> [Problem to solve]
Your answer must be the full listing, reproduced word for word.

> [Input data]
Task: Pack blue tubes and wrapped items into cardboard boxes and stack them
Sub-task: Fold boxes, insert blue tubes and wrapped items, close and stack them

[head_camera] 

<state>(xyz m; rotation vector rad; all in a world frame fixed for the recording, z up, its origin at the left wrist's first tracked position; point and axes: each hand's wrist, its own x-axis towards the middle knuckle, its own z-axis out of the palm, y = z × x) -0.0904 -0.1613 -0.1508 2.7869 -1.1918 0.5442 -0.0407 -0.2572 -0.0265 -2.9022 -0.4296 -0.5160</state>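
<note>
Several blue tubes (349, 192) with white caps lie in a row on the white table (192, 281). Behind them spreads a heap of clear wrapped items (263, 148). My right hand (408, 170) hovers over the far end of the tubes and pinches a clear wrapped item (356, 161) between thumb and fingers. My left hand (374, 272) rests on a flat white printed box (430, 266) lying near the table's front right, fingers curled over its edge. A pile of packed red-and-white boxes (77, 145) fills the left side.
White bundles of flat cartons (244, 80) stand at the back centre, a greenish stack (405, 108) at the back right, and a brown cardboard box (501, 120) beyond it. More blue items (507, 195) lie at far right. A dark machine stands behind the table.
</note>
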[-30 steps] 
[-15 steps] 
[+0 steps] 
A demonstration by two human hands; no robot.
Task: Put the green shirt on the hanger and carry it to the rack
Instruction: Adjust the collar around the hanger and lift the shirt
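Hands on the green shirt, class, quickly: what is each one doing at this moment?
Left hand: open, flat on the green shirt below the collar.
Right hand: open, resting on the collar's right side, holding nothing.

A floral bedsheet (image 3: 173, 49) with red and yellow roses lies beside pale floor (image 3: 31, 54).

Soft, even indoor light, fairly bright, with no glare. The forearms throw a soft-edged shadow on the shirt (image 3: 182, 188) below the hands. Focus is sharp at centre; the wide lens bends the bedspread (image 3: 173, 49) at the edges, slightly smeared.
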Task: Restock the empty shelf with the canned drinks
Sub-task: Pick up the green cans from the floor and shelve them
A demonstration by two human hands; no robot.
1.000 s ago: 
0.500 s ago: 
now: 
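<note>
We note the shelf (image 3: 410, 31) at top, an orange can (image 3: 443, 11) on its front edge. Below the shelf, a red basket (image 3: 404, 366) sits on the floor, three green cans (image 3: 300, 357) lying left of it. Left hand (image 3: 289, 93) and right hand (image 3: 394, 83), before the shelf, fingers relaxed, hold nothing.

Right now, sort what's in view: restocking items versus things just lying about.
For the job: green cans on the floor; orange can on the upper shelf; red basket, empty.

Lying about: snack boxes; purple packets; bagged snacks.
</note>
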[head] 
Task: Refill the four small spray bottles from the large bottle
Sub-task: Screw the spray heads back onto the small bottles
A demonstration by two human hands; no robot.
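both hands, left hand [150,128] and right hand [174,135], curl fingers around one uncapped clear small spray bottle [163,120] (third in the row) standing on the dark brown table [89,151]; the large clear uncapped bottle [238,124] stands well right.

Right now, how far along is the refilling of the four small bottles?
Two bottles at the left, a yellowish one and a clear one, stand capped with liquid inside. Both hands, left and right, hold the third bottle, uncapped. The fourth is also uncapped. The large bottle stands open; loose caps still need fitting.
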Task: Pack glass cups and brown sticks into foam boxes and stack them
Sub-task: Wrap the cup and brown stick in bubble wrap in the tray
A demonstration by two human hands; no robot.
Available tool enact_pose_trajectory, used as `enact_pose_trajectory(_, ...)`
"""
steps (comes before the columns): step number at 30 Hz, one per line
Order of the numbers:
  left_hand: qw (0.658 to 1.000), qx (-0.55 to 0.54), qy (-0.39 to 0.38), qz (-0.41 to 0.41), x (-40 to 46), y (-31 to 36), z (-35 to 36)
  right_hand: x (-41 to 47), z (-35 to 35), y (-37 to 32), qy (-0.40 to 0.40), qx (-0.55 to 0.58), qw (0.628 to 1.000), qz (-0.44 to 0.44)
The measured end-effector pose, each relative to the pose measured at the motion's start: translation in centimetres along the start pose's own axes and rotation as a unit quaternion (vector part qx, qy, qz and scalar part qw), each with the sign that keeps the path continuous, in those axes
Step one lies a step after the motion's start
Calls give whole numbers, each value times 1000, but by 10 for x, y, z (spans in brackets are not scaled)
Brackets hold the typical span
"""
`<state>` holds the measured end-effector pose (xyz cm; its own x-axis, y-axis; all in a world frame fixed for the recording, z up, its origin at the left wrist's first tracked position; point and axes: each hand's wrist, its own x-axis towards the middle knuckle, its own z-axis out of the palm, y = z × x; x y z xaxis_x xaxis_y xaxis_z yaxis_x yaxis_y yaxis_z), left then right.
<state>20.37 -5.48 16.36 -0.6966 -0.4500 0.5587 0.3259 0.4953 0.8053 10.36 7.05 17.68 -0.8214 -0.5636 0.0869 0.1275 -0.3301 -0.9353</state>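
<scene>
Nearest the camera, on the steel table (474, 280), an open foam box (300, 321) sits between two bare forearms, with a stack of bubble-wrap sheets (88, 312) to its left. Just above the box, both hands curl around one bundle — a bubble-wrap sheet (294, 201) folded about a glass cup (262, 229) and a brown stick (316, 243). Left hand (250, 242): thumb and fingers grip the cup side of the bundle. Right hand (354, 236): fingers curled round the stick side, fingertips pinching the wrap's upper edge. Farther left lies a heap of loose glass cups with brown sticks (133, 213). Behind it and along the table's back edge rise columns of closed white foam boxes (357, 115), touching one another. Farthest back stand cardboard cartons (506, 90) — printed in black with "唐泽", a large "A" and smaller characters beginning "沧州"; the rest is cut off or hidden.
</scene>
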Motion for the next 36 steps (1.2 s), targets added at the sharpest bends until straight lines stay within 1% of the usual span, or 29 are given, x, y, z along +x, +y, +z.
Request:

> [Exercise solution]
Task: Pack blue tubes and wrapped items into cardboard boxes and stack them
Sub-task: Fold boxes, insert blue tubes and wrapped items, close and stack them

[head_camera] 

<state>(xyz m; rotation vector rad; all in a world frame fixed for the recording, z up, its origin at the left wrist's first tracked position; point and axes: each hand's wrist, its own x-axis towards the middle knuckle, its own z-axis out of the palm, y = z × x) -0.0904 -0.1613 -0.1508 2.7869 -1.1918 0.5442 -0.0407 -0.2572 -0.0265 -2.9022 -0.4296 -0.5160</state>
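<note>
Several blue tubes (349, 192) with white caps lie in a row on the white table (192, 281). Behind them spreads a heap of clear wrapped items (263, 148). My right hand (408, 170) hovers over the far end of the tubes and pinches a clear wrapped item (356, 161) between thumb and fingers. My left hand (374, 272) rests on a flat white printed box (430, 266) lying near the table's front right, fingers curled over its edge. A pile of packed red-and-white boxes (77, 145) fills the left side.
White bundles of flat cartons (244, 80) stand at the back centre, a greenish stack (405, 108) at the back right, and a brown cardboard box (501, 120) beyond it. More blue items (507, 195) lie at far right. A dark machine stands behind the table.
</note>
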[-30 steps] 
[-15 steps] 
[+0 steps] 
A demonstration by two human hands; no robot.
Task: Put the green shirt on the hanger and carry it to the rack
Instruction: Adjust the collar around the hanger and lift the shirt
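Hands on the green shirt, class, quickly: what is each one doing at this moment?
Left hand: open, flat on the green shirt below the collar.
Right hand: open, resting on the collar's right side, holding nothing.

A floral bedsheet (image 3: 173, 49) with red and yellow roses lies beside pale floor (image 3: 31, 54).

Soft, even indoor light, fairly bright, with no glare. The forearms throw a soft-edged shadow on the shirt (image 3: 182, 188) below the hands. Focus is sharp at centre; the wide lens bends the bedspread (image 3: 173, 49) at the edges, slightly smeared.
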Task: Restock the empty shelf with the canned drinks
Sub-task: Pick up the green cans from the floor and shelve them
A demonstration by two human hands; no robot.
1.000 s ago: 
0.500 s ago: 
now: 
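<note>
We note the shelf (image 3: 410, 31) at top, an orange can (image 3: 443, 11) on its front edge. Below the shelf, a red basket (image 3: 404, 366) sits on the floor, three green cans (image 3: 300, 357) lying left of it. Left hand (image 3: 289, 93) and right hand (image 3: 394, 83), before the shelf, fingers relaxed, hold nothing.

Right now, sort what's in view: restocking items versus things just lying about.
For the job: green cans on the floor; orange can on the upper shelf; red basket, empty.

Lying about: snack boxes; purple packets; bagged snacks.
</note>
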[head] 
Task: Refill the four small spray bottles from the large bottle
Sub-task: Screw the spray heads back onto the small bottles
A demonstration by two human hands; no robot.
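both hands, left hand [150,128] and right hand [174,135], curl fingers around one uncapped clear small spray bottle [163,120] (third in the row) standing on the dark brown table [89,151]; the large clear uncapped bottle [238,124] stands well right.

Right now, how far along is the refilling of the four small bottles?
Two bottles at the left, a yellowish one and a clear one, stand capped with liquid inside. Both hands, left and right, hold the third bottle, uncapped. The fourth is also uncapped. The large bottle stands open; loose caps still need fitting.
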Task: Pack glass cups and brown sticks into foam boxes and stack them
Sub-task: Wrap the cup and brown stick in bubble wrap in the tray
A demonstration by two human hands; no robot.
Available tool enact_pose_trajectory, used as `enact_pose_trajectory(_, ...)`
"""
steps (comes before the columns): step number at 30 Hz, one per line
Order of the numbers:
  left_hand: qw (0.658 to 1.000), qx (-0.55 to 0.54), qy (-0.39 to 0.38), qz (-0.41 to 0.41), x (-40 to 46), y (-31 to 36), z (-35 to 36)
  right_hand: x (-41 to 47), z (-35 to 35), y (-37 to 32), qy (-0.40 to 0.40), qx (-0.55 to 0.58), qw (0.628 to 1.000), qz (-0.44 to 0.44)
The measured end-effector pose, each relative to the pose measured at the motion's start: translation in centimetres along the start pose's own axes and rotation as a unit quaternion (vector part qx, qy, qz and scalar part qw), each with the sign that keeps the path continuous, in those axes
Step one lies a step after the motion's start
Calls give whole numbers, each value times 1000, but by 10 for x, y, z (spans in brackets are not scaled)
Brackets hold the typical span
"""
`<state>` holds the measured end-effector pose (xyz cm; its own x-axis, y-axis; all in a world frame fixed for the recording, z up, its origin at the left wrist's first tracked position; point and axes: each hand's wrist, its own x-axis towards the middle knuckle, its own z-axis out of the palm, y = z × x; x y z xaxis_x xaxis_y xaxis_z yaxis_x yaxis_y yaxis_z), left then right.
<state>20.37 -5.48 16.36 -0.6966 -0.4500 0.5587 0.3259 0.4953 0.8053 10.36 7.05 17.68 -0.8214 -0.5636 0.0869 0.1275 -0.3301 -0.9353</state>
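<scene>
Nearest the camera, on the steel table (474, 280), an open foam box (300, 321) sits between two bare forearms, with a stack of bubble-wrap sheets (88, 312) to its left. Just above the box, both hands curl around one bundle — a bubble-wrap sheet (294, 201) folded about a glass cup (262, 229) and a brown stick (316, 243). Left hand (250, 242): thumb and fingers grip the cup side of the bundle. Right hand (354, 236): fingers curled round the stick side, fingertips pinching the wrap's upper edge. Farther left lies a heap of loose glass cups with brown sticks (133, 213). Behind it and along the table's back edge rise columns of closed white foam boxes (357, 115), touching one another. Farthest back stand cardboard cartons (506, 90) — printed in black with "唐泽", a large "A" and smaller characters beginning "沧州"; the rest is cut off or hidden.
</scene>
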Motion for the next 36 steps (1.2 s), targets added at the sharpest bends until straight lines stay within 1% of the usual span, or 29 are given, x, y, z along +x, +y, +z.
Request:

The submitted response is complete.